The Picos would only show her what they wanted her to see, of course. And they continued to observe her and her mind as she searched and read, but she observed them too in this different way. Over the years, she accepted her fate as the last true living human in the whole wide world.
She made friends online. Not real friends. Probably cyber-personalities constructed by programs designed to pique her interest. But sometimes she pretended those friends were real. One of them she really liked. His name was GoB.
GoB became her confidant. She told him how she felt, admitted her loneliness. She wasn’t sure why s
he was so attracted to him until one day she realized that GoB had something the others did not. GoB had humor.
Sci-Tech Central
A circular drone flew into the silver-walled room, its outer disk whirring at super-speed while the central body remained still. Its bottom hatch popped open and the sample was lowered, suspended in white light.
“It just arrived,” Celic announced. She flicked her purple hair out of her eyes, put a thick glove on and plucked the sample from the light. The canister was clear, and inside it a winged organism flew in lazy circles. “I’m going to run an analysis on it.”
“Use the Haz room. It came from Sector 514, the Shenandoah. Close to the Restricted Zone.” Mani punched up a screen in mid-air. “Bring it here first.”
Celic held the canister in front of the screen while Mani examined it. All six of his arms used multiple fingers to operate the slides and visuals. One screen displayed the green of bio-contamination on the inner walls of the container—and it showed green seeping into the walls as well. “There’s already been some deterioration.” He frowned. “So soon. Unexpected.”
“Deterioration?” What he was suggesting was unclear. Did he mean the biological or the canister?

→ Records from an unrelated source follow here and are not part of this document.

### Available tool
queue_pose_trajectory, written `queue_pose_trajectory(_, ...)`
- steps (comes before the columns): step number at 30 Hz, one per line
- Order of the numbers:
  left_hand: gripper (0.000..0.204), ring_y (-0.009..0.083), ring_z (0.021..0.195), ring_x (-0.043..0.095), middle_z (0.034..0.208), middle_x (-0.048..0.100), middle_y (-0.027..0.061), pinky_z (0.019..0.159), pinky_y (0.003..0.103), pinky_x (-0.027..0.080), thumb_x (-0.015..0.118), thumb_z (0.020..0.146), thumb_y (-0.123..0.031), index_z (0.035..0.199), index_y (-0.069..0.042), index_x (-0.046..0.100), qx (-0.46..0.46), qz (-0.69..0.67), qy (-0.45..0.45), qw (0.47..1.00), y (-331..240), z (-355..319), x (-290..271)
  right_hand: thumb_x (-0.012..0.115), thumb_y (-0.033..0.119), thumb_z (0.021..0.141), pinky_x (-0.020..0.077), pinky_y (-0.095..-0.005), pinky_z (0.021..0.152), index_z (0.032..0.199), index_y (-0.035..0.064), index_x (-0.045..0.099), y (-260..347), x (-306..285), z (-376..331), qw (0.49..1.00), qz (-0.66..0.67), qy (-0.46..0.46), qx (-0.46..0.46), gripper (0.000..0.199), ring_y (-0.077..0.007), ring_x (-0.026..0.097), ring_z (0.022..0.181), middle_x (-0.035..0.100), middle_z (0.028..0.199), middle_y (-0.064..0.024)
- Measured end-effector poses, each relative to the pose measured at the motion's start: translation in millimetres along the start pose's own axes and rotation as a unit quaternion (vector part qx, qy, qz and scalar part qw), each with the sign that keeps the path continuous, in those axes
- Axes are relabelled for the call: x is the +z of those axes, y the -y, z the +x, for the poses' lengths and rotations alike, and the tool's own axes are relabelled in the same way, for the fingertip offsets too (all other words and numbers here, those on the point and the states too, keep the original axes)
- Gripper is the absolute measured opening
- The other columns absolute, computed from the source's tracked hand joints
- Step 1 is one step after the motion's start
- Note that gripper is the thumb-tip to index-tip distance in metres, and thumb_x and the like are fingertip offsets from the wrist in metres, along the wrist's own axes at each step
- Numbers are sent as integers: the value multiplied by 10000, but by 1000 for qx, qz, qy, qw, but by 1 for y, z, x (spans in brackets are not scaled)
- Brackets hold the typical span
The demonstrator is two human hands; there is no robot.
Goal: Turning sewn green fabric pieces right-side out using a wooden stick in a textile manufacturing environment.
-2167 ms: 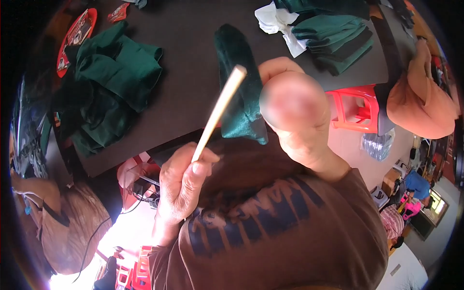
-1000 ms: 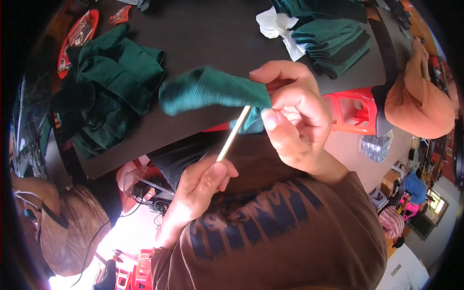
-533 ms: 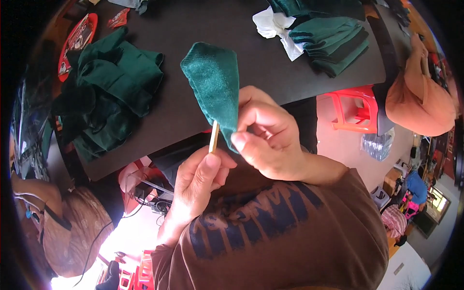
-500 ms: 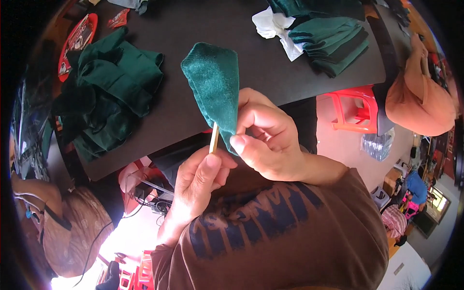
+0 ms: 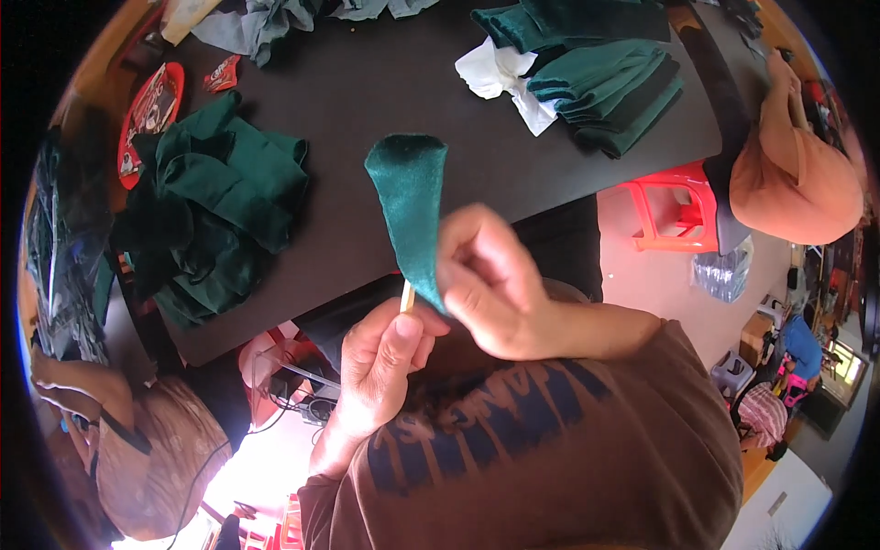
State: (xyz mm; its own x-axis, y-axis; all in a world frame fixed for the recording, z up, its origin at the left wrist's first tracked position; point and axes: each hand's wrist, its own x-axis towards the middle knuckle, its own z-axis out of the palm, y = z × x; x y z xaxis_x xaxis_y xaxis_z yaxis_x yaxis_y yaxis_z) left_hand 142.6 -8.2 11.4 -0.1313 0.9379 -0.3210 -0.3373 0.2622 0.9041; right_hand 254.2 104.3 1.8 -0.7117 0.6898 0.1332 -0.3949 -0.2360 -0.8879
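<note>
A narrow green velvet piece (image 5: pixel 410 206) stands up in front of me, its wide end at the top. My left hand (image 5: pixel 385 353) pinches a thin pale wooden stick (image 5: pixel 408 295) between thumb and fingers; the stick's upper end goes up behind or into the velvet, I cannot tell which. At the right edge of the velvet, my right hand (image 5: pixel 490 293) has its fingers bent around the cloth near the lower tip. Its fingertips are partly hidden and a little blurred.
On the dark table (image 5: pixel 367 87) lie a rumpled heap of green velvet pieces (image 5: pixel 220 202), a stack of folded velvet (image 5: pixel 610 92) and crumpled white tissue (image 5: pixel 495 71). A red tray (image 5: pixel 151 115) sits far left. People sit on both sides; a red stool (image 5: pixel 674 215) stands right.
The velvet has moved lower and looks narrower, turned more edge-on. My right hand has drawn down slightly along its edge, fingers closing more. The view has shifted a little.
</note>
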Motion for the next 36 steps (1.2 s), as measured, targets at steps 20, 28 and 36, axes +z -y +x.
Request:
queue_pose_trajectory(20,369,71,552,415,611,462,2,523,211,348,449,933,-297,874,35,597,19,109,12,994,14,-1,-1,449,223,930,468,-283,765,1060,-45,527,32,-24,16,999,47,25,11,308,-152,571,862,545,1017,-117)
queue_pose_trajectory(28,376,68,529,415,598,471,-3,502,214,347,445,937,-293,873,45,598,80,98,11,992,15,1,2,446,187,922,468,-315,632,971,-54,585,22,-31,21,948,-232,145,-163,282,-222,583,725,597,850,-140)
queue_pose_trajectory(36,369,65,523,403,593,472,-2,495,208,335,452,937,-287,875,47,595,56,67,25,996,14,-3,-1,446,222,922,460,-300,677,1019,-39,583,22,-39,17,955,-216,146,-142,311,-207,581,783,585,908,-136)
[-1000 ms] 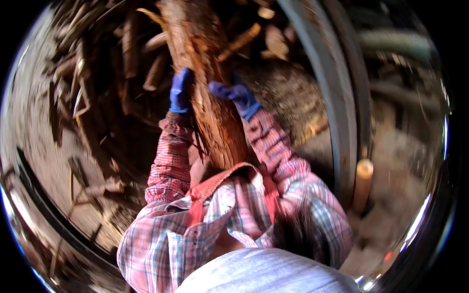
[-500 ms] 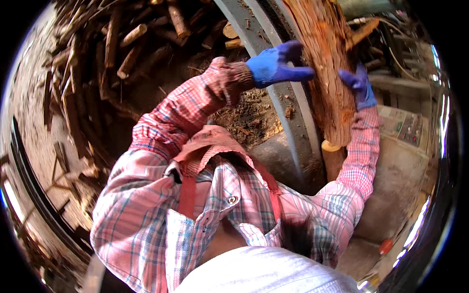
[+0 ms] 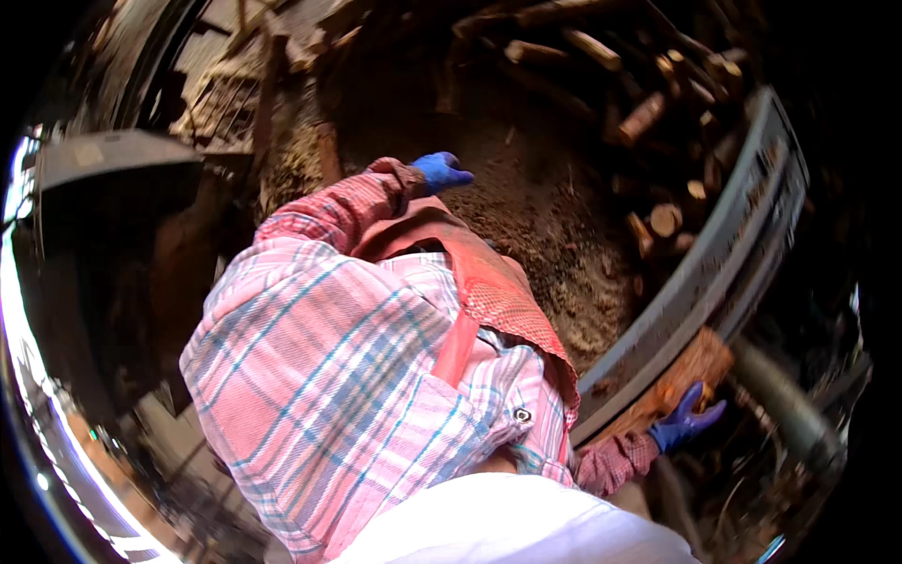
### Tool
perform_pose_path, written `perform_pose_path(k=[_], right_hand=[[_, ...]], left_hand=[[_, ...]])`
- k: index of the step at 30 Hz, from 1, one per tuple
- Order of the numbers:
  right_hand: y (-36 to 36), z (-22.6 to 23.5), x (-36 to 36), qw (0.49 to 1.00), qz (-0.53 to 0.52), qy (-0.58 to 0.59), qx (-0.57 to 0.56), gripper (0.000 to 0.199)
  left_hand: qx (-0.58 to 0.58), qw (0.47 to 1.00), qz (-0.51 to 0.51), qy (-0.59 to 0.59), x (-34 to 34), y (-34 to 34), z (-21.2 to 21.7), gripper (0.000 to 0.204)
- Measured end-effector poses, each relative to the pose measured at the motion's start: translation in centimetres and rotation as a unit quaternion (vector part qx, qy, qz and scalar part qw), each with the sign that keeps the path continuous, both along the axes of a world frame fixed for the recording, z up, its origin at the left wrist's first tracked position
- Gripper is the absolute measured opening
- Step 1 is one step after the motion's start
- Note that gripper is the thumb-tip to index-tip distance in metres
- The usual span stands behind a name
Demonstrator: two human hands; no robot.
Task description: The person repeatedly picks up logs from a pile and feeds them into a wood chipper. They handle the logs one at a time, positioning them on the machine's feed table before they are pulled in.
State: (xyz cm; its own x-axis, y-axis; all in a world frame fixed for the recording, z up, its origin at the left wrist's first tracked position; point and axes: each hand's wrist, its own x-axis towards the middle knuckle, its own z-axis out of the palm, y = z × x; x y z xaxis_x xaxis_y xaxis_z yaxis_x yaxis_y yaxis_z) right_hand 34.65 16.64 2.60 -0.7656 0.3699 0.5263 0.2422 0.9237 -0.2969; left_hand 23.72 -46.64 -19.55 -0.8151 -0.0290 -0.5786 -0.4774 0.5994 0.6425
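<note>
My left hand (image 3: 441, 173), in a blue work glove, hangs over the dirt floor (image 3: 526, 188) in front of my red apron (image 3: 503, 291). It holds nothing; its thumb stands apart from loosely bent fingers. On the right, a thick reddish-brown log (image 3: 672, 376) with rough bark lies along a grey metal rail (image 3: 686, 305). My right hand (image 3: 688, 421), also gloved in blue, is beside the log's near side with thumb and fingers spread. Whether its palm touches the bark I cannot tell.
Cut firewood (image 3: 644, 117) is heaped beyond the rail at the upper right. A greyish pipe-like cylinder (image 3: 785, 399) sits at the log's far end. On the left stands a dark bulky object with a grey top (image 3: 117, 155). Wood debris (image 3: 291, 174) lies ahead.
My view has swung left, so the log and rail now appear at the lower right. My left hand has moved away from the log, while my right stays beside it.
</note>
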Motion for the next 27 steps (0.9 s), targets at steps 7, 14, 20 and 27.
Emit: perform_pose_path(k=[7, 14, 20, 27], right_hand=[[-28.3, -9.1, -26.4, 0.843, 0.367, -0.195, -0.341, 0.05], [-49.5, -18.9, -34.0, 0.757, 0.409, -0.488, -0.151, 0.063], [-65.9, -19.5, -40.1, 0.612, 0.448, -0.616, -0.212, 0.061], [-79.0, -31.3, -58.4, 0.544, 0.443, -0.68, -0.213, 0.064]], left_hand=[[0.157, 0.985, 0.069, 0.037, 1.3, -5.2, -3.2, 0.06], [0.161, 0.939, 0.305, 0.005, -0.5, -24.7, -7.8, 0.047], [0.277, 0.847, 0.443, -0.101, -3.9, -40.4, -12.5, 0.038], [0.532, 0.569, 0.603, -0.172, -20.0, -45.9, -17.6, 0.058]])
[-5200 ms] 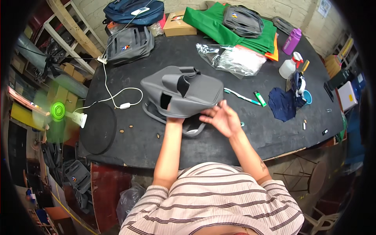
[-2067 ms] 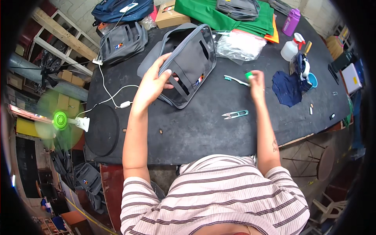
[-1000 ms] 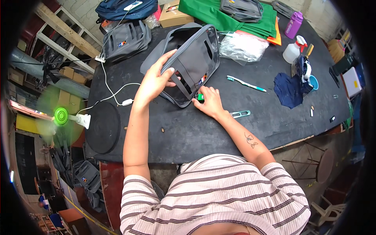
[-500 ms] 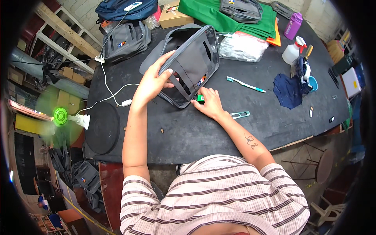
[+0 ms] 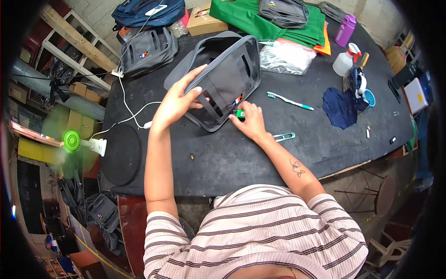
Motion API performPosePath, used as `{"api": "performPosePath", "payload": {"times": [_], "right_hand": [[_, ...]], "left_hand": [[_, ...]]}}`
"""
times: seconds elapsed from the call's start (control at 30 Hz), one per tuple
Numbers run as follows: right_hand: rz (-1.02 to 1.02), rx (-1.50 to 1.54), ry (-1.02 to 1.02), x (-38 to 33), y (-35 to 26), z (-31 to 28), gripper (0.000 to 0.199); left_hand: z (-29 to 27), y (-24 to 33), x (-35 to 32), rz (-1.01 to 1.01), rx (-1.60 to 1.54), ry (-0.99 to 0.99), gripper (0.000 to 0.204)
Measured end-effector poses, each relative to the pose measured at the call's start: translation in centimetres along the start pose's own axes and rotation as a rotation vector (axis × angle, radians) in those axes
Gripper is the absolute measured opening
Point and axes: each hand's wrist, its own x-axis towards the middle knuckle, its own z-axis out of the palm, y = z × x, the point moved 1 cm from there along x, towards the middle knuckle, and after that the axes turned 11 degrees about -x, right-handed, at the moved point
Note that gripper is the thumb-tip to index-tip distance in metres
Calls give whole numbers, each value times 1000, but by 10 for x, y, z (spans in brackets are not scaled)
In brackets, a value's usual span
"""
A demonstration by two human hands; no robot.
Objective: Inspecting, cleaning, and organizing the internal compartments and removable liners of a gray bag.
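Note:
A grey bag (image 5: 227,74) stands tilted on the table, unzipped, with dark mesh and straps on its panel and a small colourful label. My left hand (image 5: 179,102) grips its near left side, the thumb on the front panel and the fingers reaching along the rim. At the bag's lower right corner, my right hand (image 5: 251,122) is closed on a small green lighter (image 5: 240,113), held close to the label; most of it hides behind the fingers. Beside my right wrist lies a teal thread nipper (image 5: 284,136), partly covered.
A toothbrush (image 5: 290,101), dark blue cloth (image 5: 340,109), spray bottle (image 5: 344,63) and purple bottle (image 5: 345,31) are to the right. Behind lie plastic packets (image 5: 285,58), green fabric (image 5: 241,18) and another grey bag (image 5: 147,50). A spinning fan (image 5: 71,141) and white cable (image 5: 125,100) are left.
The bag has tipped slightly, its top rim moving a little lower and nearer. Both hands keep their holds, with the right hand shifting slightly at the bag's corner.

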Motion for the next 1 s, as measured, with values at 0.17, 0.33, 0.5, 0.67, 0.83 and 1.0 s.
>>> {"api": "performPosePath", "payload": {"times": [0.17,0.33,0.5,0.67,0.83,1.0], "right_hand": [[170,-210,167,16,45,-19,36],[171,-222,106,26,58,-16,34],[157,-160,87,26,52,-13,32],[129,-355,-20,11,63,-48,40],[15,77,124,13,45,-114,72],[5,543,-218,21,38,-131,32]], "left_hand": [[-15,4,-9,-13,7,-45,53],[-17,6,-13,-23,11,-56,53],[-14,11,-11,-44,-1,-72,53],[-26,20,-17,-73,67,-201,53],[-40,20,-17,-195,41,-518,56],[-25,30,1,-439,35,-570,55]]}}
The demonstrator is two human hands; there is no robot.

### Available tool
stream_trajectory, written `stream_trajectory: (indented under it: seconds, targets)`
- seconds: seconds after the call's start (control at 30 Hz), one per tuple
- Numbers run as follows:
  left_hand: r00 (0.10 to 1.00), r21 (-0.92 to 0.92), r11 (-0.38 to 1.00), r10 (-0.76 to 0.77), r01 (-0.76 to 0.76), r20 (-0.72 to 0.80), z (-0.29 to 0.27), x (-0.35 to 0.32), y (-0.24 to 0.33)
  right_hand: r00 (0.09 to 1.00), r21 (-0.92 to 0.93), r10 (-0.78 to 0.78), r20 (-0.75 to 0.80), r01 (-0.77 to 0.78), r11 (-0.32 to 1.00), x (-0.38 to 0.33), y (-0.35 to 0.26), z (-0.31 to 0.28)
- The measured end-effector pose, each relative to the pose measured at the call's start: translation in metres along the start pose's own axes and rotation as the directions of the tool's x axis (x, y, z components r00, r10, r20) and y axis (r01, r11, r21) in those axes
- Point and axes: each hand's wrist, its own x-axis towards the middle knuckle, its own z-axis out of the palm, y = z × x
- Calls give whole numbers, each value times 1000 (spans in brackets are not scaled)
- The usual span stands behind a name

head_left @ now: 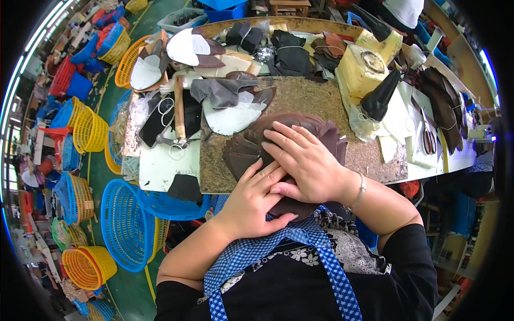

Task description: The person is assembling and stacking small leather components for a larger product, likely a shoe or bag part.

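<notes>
Left hand (256, 203) is lying flat, fingers spread, pressing on the near edge of a stack of dark brown leather pieces (243, 152) at the table's front. Right hand (305, 160) is crossing over it, palm down, fingers extended on top of the same stack; neither hand is closing around anything. A thin bracelet (360, 188) is sitting on the right wrist. The hands are covering the stack's middle, so its full outline cannot be told.

The stack is resting on a speckled brown work slab (300, 96). Just beyond it, grey and white cut pieces (230, 104) are lying overlapped. Left of the slab, a wooden-handled hammer (179, 109) and scissors (167, 107) are lying on a white board (160, 166). Farther right, a yellow block (361, 72) and two black cones (380, 96) are standing. More dark cuttings are piling up along the table's far edge.

Left of the table, blue and yellow plastic baskets (126, 219) are crowding a green floor (99, 171).
</notes>
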Motion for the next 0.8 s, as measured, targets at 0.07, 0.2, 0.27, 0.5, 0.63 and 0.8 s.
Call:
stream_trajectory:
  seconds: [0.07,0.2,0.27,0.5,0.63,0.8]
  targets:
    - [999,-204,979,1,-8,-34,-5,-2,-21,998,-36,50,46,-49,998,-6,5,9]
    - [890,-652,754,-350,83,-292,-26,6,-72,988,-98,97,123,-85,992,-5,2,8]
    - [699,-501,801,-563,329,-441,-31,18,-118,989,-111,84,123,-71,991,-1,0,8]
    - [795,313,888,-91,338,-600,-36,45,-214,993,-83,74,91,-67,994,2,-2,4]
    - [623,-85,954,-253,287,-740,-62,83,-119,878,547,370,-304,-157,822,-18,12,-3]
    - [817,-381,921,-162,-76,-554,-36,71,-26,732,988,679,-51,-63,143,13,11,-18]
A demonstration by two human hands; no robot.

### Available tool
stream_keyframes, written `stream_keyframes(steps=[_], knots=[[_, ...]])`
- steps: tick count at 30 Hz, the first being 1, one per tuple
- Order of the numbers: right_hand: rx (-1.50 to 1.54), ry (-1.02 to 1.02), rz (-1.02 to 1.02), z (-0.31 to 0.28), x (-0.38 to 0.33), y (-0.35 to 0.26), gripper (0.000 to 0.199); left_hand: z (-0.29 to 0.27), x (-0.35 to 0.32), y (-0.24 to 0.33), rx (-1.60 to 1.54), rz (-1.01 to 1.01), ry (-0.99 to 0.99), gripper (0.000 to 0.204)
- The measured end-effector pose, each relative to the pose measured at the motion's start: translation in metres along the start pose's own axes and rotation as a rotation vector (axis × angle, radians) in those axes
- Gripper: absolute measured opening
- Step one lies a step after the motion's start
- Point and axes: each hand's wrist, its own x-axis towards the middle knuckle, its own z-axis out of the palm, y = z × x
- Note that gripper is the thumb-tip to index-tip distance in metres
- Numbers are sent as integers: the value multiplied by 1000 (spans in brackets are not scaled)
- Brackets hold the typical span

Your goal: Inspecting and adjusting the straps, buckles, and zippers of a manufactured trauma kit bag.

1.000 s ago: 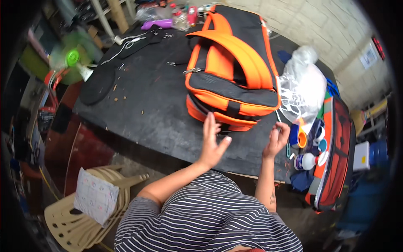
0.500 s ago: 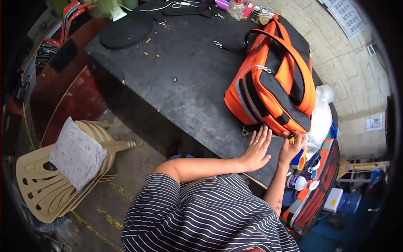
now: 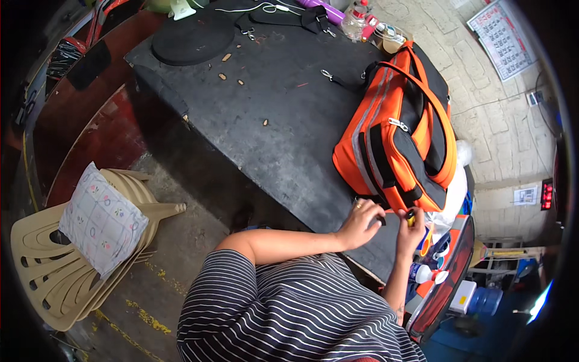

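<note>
- Both hands sit at the near edge of the dark counter (image 3: 271, 133), just below the lower corner of the orange bag (image 3: 398, 139).
- Left hand (image 3: 360, 224): fingers curled, resting on the counter edge and touching the bag's bottom corner. A ring shows on one finger. Cannot tell whether it pinches anything.
- Right hand (image 3: 410, 232): fingers closed on a small yellow-and-black object (image 3: 411, 217), held at the bag's lower edge. Too small to say what the object is.
- Orange bag: black panels and grey straps, lies on the far right part of the counter, long side running away from the person, handles up.
- White plastic bag (image 3: 453, 193) is tucked just right of the orange bag.
- Open red case (image 3: 449, 283) stands below the counter edge, right of the right hand, with bottles and small items inside.
- Far end of the counter: black round disc (image 3: 192, 39), black strap (image 3: 283, 15), a few bottles (image 3: 362, 15).
- Left of the person on the floor: beige plastic chair (image 3: 54, 277) with a patterned cushion (image 3: 99, 220) on it.
- Person wears a striped shirt (image 3: 289, 314).
</note>
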Motion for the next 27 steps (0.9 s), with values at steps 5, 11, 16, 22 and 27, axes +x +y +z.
stream_keyframes(steps=[5, 11, 16, 22, 27], knots=[[-82, -69, 194, -21, 28, 0, 34, -38, 37, -24, 8, -29, 447, 18], [768, 432, 278, -54, 44, 38, 17, -79, 75, -67, -175, -216, 165, 52], [1014, 263, 227, -106, 20, 66, 12, -39, 115, -90, -150, -63, -295, 61], [884, 300, 282, -88, -37, 101, 24, 18, 179, -147, -50, -209, -242, 65], [1040, 429, 459, -88, -64, 114, 8, 53, 248, -201, 297, -31, -118, 56]])
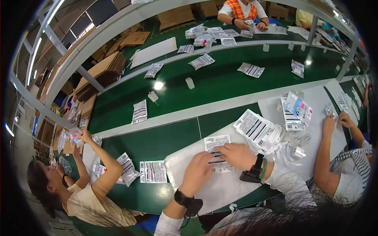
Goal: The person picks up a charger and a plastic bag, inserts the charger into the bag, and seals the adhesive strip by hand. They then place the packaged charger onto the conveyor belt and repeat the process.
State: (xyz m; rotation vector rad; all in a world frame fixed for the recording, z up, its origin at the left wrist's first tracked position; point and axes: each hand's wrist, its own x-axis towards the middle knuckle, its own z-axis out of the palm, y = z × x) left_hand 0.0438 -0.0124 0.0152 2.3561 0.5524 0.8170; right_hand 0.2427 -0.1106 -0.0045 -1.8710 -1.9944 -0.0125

“Of the canister,” he confirmed. “Container breech and environmental contamination projected in five minutes, fifty-two seconds.”
Celic rushed to drawer located outside of the Haz room and deposited the sample in it. It sealed itself and immediately transferred the container into the Haz room. It only took her seconds to don a newly designed suit. The design was supposed to combat even the strongest biological. Every moment was crucial. She needed to analyze the creature before it was destroyed.